====== INPUT

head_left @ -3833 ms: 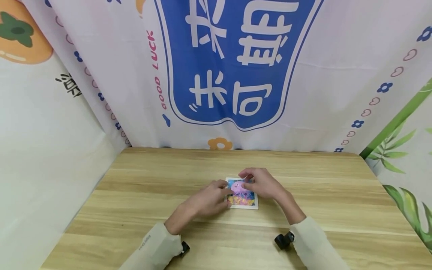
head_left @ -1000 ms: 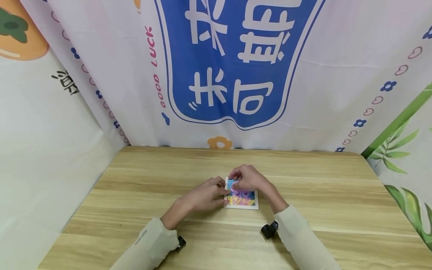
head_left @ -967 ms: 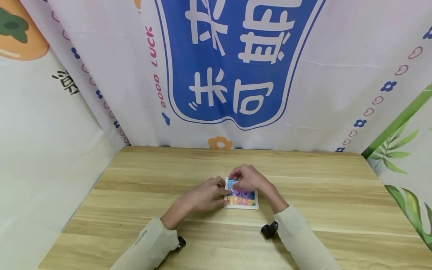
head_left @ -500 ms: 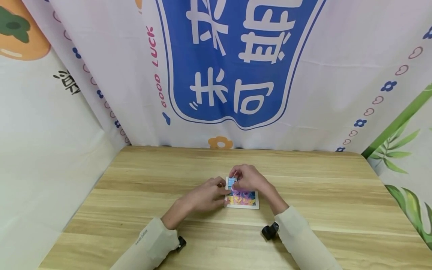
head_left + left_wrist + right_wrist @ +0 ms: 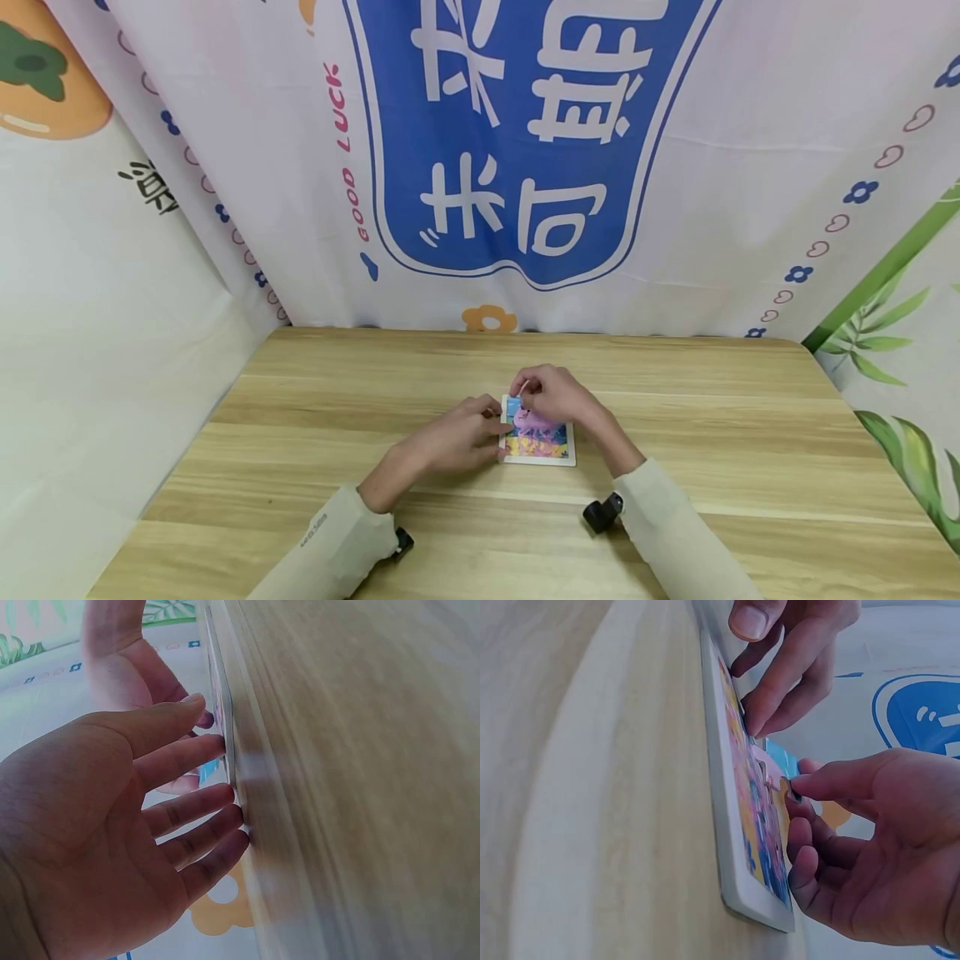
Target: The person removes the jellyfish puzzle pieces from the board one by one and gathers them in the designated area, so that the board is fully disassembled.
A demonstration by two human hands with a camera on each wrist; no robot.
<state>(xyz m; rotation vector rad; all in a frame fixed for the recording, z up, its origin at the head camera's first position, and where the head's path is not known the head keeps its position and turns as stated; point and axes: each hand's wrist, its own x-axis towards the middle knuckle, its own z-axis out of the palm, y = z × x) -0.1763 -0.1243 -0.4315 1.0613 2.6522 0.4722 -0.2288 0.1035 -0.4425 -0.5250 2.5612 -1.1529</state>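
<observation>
A small jigsaw puzzle [image 5: 542,450] in a white frame lies flat on the wooden table, with a pink jellyfish over blue and yellow in its picture. My left hand [image 5: 461,433] holds its fingers fairly straight against the left side of the frame, fingertips at the edge and over the picture. At the top of the puzzle my right hand [image 5: 553,392] pinches a small puzzle piece [image 5: 791,792] between thumb and forefinger. In the right wrist view a light-blue piece [image 5: 782,760] stands out above the picture, close behind that pinch. The palm hides the puzzle's upper right.
The wood-grain table [image 5: 337,392] stretches around the puzzle. Behind it hangs a white cloth [image 5: 712,250] with a blue sign print. Black cameras [image 5: 602,513] sit at both wrists, below the sleeves.
Since the earliest frame my right hand has moved left over the puzzle's top. In the last half second its fingers have shifted slightly, and more of the pink jellyfish shows. My left hand barely moves.
</observation>
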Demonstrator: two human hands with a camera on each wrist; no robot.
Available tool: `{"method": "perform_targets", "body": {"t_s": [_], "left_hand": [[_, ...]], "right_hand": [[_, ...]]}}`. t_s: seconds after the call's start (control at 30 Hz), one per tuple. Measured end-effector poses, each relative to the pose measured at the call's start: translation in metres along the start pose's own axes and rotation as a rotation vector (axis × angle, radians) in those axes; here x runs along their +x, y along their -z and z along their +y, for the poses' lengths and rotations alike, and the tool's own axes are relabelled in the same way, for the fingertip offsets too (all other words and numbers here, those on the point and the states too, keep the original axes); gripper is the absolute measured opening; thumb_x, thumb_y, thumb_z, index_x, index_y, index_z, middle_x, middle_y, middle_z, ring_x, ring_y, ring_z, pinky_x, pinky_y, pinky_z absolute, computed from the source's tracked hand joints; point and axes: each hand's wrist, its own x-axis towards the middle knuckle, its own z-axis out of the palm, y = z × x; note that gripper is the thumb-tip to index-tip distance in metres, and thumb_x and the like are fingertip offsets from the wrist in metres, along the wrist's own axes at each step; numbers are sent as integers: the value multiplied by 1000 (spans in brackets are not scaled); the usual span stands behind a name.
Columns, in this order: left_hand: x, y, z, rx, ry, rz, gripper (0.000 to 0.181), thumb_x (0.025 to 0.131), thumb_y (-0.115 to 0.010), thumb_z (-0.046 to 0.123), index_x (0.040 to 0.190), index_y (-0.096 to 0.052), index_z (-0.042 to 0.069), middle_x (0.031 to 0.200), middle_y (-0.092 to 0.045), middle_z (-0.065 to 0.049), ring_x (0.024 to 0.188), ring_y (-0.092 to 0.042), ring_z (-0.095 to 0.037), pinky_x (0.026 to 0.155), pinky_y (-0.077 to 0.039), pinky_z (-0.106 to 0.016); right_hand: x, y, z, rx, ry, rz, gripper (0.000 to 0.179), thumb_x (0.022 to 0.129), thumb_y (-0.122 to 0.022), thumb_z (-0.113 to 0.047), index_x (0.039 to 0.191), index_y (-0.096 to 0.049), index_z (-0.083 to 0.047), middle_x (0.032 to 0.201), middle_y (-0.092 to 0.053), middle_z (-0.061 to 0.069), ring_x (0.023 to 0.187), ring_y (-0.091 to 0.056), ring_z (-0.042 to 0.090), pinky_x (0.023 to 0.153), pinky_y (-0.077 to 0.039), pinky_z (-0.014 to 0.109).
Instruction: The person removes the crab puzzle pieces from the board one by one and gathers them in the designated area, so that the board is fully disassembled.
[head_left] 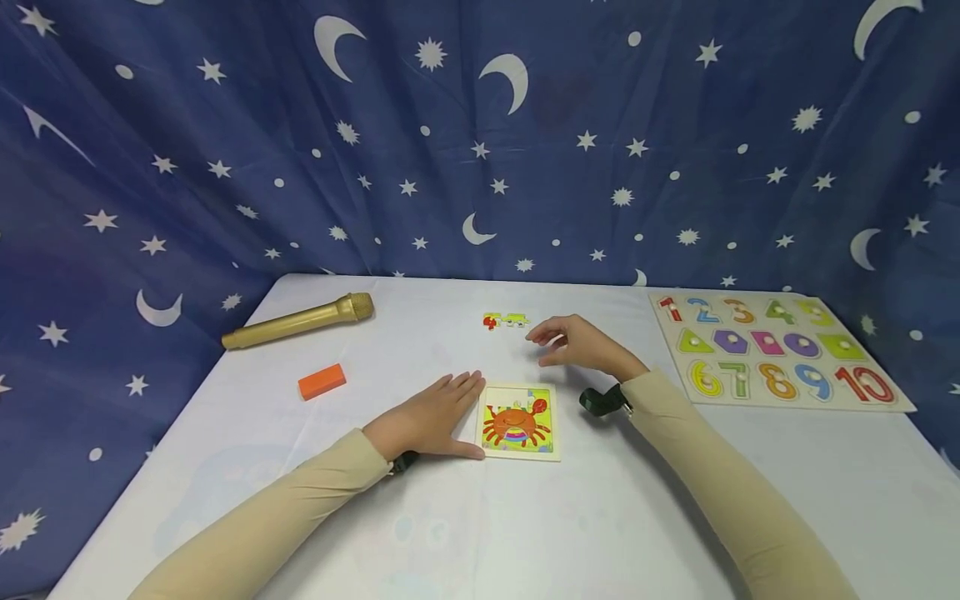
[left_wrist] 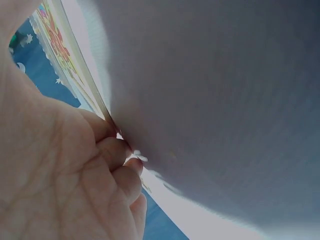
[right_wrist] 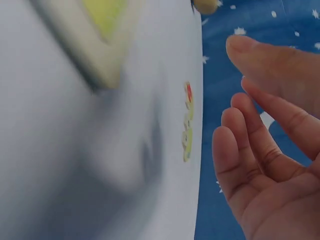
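Observation:
A small square jigsaw puzzle of a red crab (head_left: pixel 516 425) lies flat in its pale wooden frame (left_wrist: pixel 85 70). Pale backing shows along its upper left part. My left hand (head_left: pixel 435 417) rests at the frame's left side with fingers extended, fingertips and thumb right at the edge. Above the table, to the upper right of the puzzle, my right hand (head_left: pixel 577 343) hovers with loosely bent fingers and holds nothing. Just beyond its fingertips lie a red-and-yellow puzzle piece (head_left: pixel 491 320) and a green one (head_left: pixel 515 319), side by side. Both also appear in the right wrist view.
A gold microphone (head_left: pixel 300 322) lies at the back left, with an orange block (head_left: pixel 322 382) in front of it. On the right is a number-and-shape peg board (head_left: pixel 780 350). A blue star-patterned cloth (head_left: pixel 465 167) hangs behind the white table (head_left: pixel 525 533).

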Motion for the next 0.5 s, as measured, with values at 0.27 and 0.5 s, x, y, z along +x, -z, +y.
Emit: {"method": "perform_targets", "body": {"t_s": [0.27, 0.5], "left_hand": [[0, -1, -2, -2, -4, 6, 106, 79, -47, 75, 151, -15, 5, 158, -15, -11, 147, -16, -24, 120, -17, -42], [0, -2, -1, -5, -11, 16, 106, 79, -48, 75, 151, -15, 4, 158, -16, -11, 147, -16, -24, 120, -17, -41]], "right_hand": [[-26, -12, 0, -60, 104, -90, 37, 77, -76, -7, 111, -66, -2, 109, -67, 13, 95, -60, 24, 90, -53, 40], [-36, -25, 1, -113, 136, -145, 30, 75, -77, -8, 105, -70, -7, 101, -66, 6, 88, -58, 15, 80, -52, 28]]}}
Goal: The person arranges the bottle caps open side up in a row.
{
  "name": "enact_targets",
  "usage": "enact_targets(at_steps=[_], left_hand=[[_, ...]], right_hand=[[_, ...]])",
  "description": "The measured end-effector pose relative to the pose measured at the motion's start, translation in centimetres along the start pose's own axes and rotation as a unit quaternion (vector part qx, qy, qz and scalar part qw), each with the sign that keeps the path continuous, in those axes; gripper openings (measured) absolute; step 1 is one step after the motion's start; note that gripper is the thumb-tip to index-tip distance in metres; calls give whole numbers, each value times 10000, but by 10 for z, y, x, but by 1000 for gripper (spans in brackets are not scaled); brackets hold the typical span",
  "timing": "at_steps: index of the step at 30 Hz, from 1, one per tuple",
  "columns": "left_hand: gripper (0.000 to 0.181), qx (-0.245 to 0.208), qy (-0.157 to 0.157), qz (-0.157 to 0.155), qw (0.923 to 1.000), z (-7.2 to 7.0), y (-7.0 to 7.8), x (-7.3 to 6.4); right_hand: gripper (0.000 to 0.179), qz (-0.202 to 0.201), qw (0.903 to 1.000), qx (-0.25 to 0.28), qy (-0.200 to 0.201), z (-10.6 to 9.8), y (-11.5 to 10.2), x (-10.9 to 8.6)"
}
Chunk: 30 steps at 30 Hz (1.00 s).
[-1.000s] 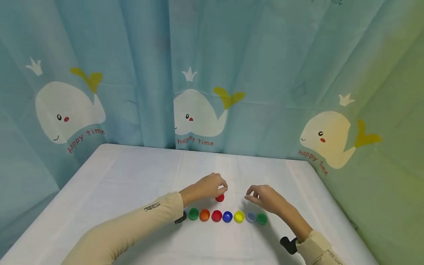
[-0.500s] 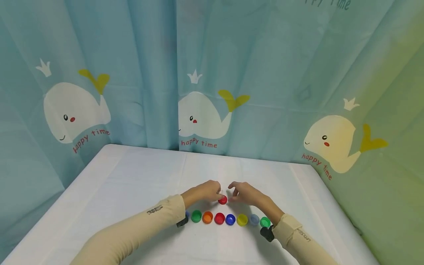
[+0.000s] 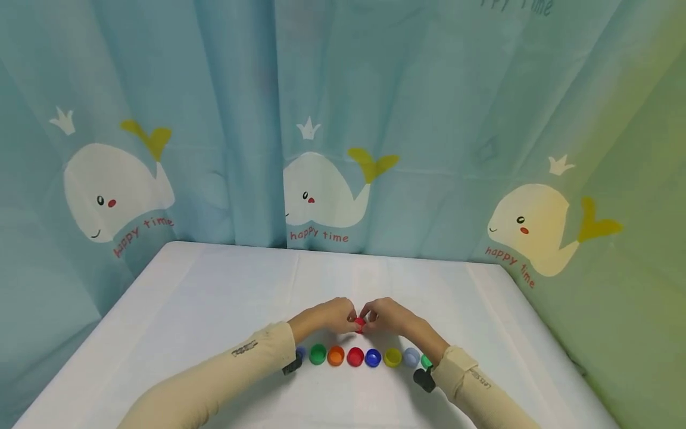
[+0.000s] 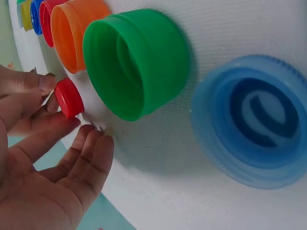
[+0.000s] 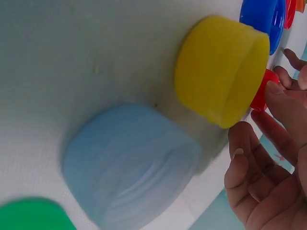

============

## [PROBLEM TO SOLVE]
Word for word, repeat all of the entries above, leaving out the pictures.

## [RESULT OF THIS EXERCISE]
head_left @ -3833 ms: 
head_left @ -1000 ms: 
head_left @ -967 ms: 
head_left @ -500 ms: 
head_left + left_wrist + right_wrist @ +0 ms: 
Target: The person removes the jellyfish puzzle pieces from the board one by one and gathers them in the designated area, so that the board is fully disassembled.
A demonstration by two human hands with a camera on each wrist; no robot.
<state>(xyz m; rotation vector rad; all in a frame fixed for the recording, z up, its origin at the head camera's first position, and where the head's path is not known the head keeps its position and turns as stated; point and axes: each hand's wrist, its own x-axis towards the middle knuckle, its own z-axis out of the palm, y = z × x) -0.1763 -0.1243 -0.4315 1.0613 2.6522 0.4722 -0.2288 0.1035 -0.4425 -0.5250 2.5612 -1.1529</state>
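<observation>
A small jigsaw puzzle [image 5: 542,450] in a white frame lies flat on the wooden table, with a pink jellyfish over blue and yellow in its picture. My left hand [image 5: 461,433] holds its fingers fairly straight against the left side of the frame, fingertips at the edge and over the picture. At the top of the puzzle my right hand [image 5: 553,392] pinches a small puzzle piece [image 5: 791,792] between thumb and forefinger. In the right wrist view a light-blue piece [image 5: 782,760] stands out above the picture, close behind that pinch. The palm hides the puzzle's upper right.
The wood-grain table [image 5: 337,392] stretches around the puzzle. Behind it hangs a white cloth [image 5: 712,250] with a blue sign print. Black cameras [image 5: 602,513] sit at both wrists, below the sleeves.
Since the earliest frame my right hand has moved left over the puzzle's top. In the last half second its fingers have shifted slightly, and more of the pink jellyfish shows. My left hand barely moves.
</observation>
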Demonstrator: two human hands with a camera on each wrist; no robot.
Available tool: `{"method": "perform_targets", "body": {"t_s": [_], "left_hand": [[_, ...]], "right_hand": [[_, ...]]}}`. t_s: seconds after the call's start (control at 30 Hz), one per tuple. Measured end-effector poses, each relative to the pose measured at the call's start: translation in metres along the start pose's own axes and rotation as a rotation vector (axis × angle, radians) in those axes; here x runs along their +x, y along their -z and z along their +y, for the poses' lengths and rotations alike, and the tool's own axes are relabelled in the same way, for the fingertip offsets too (all other words and numbers here, those on the point and the states too, keep the original axes); gripper is the absolute measured opening; thumb_x, thumb_y, thumb_z, index_x, index_y, index_z, middle_x, middle_y, middle_z, ring_x, ring_y, ring_z, pinky_x, pinky_y, pinky_z absolute, computed from the source's tracked hand joints; point and axes: each hand's wrist, its own x-axis towards the middle knuckle, its own z-axis out of the palm, y = z × x; note that gripper is the thumb-tip to index-tip distance in metres, and thumb_x and the like are fingertip offsets from the wrist in metres, along the wrist's own axes at each step; numbers are sent as integers: the value multiplied by 1000 (spans in brackets are not scaled); the usual span stands behind a name.
Columns, in this order: left_hand: x, y, z, rx, ry, rz, gripper (0.000 to 0.181), thumb_x (0.025 to 0.131), thumb_y (-0.115 to 0.010), thumb_z (-0.046 to 0.123), index_x (0.040 to 0.190), index_y (-0.096 to 0.052), index_z (-0.042 to 0.069), middle_x (0.031 to 0.200), middle_y (-0.092 to 0.045), middle_z (-0.065 to 0.049), ring_x (0.024 to 0.188), ring_y (-0.092 to 0.042), ring_z (-0.095 to 0.037), pinky_x (0.026 to 0.155), pinky_y (-0.077 to 0.039), pinky_z (-0.106 to 0.016); right_hand: x, y, z, rx, ry, rz, gripper (0.000 to 0.179), thumb_x (0.022 to 0.129), thumb_y (-0.122 to 0.022), thumb_z (-0.113 to 0.047), index_x (0.039 to 0.191), index_y (-0.096 to 0.049), index_z (-0.083 to 0.047), middle_x (0.032 to 0.201), middle_y (-0.092 to 0.053), middle_z (-0.061 to 0.069), ring_x (0.023 to 0.187), ring_y (-0.091 to 0.056), ring_z (-0.042 to 0.090), pinky_x (0.023 to 0.153), pinky_y (-0.077 to 0.039), pinky_z (-0.014 to 0.109).
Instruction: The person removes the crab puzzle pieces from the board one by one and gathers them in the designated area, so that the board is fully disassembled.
[head_left] 
[left_wrist] 
[right_wrist] 
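Observation:
A small square jigsaw puzzle of a red crab (head_left: pixel 516 425) lies flat in its pale wooden frame (left_wrist: pixel 85 70). Pale backing shows along its upper left part. My left hand (head_left: pixel 435 417) rests at the frame's left side with fingers extended, fingertips and thumb right at the edge. Above the table, to the upper right of the puzzle, my right hand (head_left: pixel 577 343) hovers with loosely bent fingers and holds nothing. Just beyond its fingertips lie a red-and-yellow puzzle piece (head_left: pixel 491 320) and a green one (head_left: pixel 515 319), side by side. Both also appear in the right wrist view.
A gold microphone (head_left: pixel 300 322) lies at the back left, with an orange block (head_left: pixel 322 382) in front of it. On the right is a number-and-shape peg board (head_left: pixel 780 350). A blue star-patterned cloth (head_left: pixel 465 167) hangs behind the white table (head_left: pixel 525 533).
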
Motion for the next 0.5 s, as measured, with values at 0.27 and 0.5 s, x, y, z along +x, -z, +y.
Emit: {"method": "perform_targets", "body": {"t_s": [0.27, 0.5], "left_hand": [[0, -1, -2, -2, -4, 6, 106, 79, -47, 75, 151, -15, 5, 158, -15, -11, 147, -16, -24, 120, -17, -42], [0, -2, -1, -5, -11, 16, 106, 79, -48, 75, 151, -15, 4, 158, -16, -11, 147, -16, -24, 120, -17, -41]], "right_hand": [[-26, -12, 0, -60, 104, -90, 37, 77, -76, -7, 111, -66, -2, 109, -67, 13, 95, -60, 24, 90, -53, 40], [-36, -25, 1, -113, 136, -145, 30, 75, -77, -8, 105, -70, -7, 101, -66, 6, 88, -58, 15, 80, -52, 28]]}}
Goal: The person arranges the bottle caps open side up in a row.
{
  "name": "enact_targets",
  "usage": "enact_targets(at_steps=[_], left_hand=[[_, ...]], right_hand=[[_, ...]])",
  "description": "The measured end-effector pose relative to the pose measured at the motion's start, translation in centimetres along the start pose's own axes and rotation as a unit quaternion (vector part qx, qy, qz and scalar part qw), each with the sign that keeps the path continuous, in those axes; gripper openings (measured) absolute; step 1 is one step after the motion's start; note that gripper is the thumb-tip to index-tip distance in metres; calls give whole numbers, each value times 10000, but by 10 for z, y, x, but by 1000 for gripper (spans in brackets are not scaled); brackets hold the typical span",
  "timing": "at_steps: index of the step at 30 Hz, from 1, one per tuple",
  "columns": "left_hand: gripper (0.000 to 0.181), qx (-0.245 to 0.208), qy (-0.157 to 0.157), qz (-0.157 to 0.155), qw (0.923 to 1.000), z (-7.2 to 7.0), y (-7.0 to 7.8), x (-7.3 to 6.4); right_hand: gripper (0.000 to 0.179), qz (-0.202 to 0.201), qw (0.903 to 1.000), qx (-0.25 to 0.28), qy (-0.200 to 0.201), z (-10.6 to 9.8), y (-11.5 to 10.2), x (-10.9 to 8.6)"
}
Chunk: 30 steps at 30 Hz (1.00 s).
[-1.000s] 
[-0.500s] 
[+0.000s] 
[+0.000s] 
[+0.000s] 

This answer is complete as written.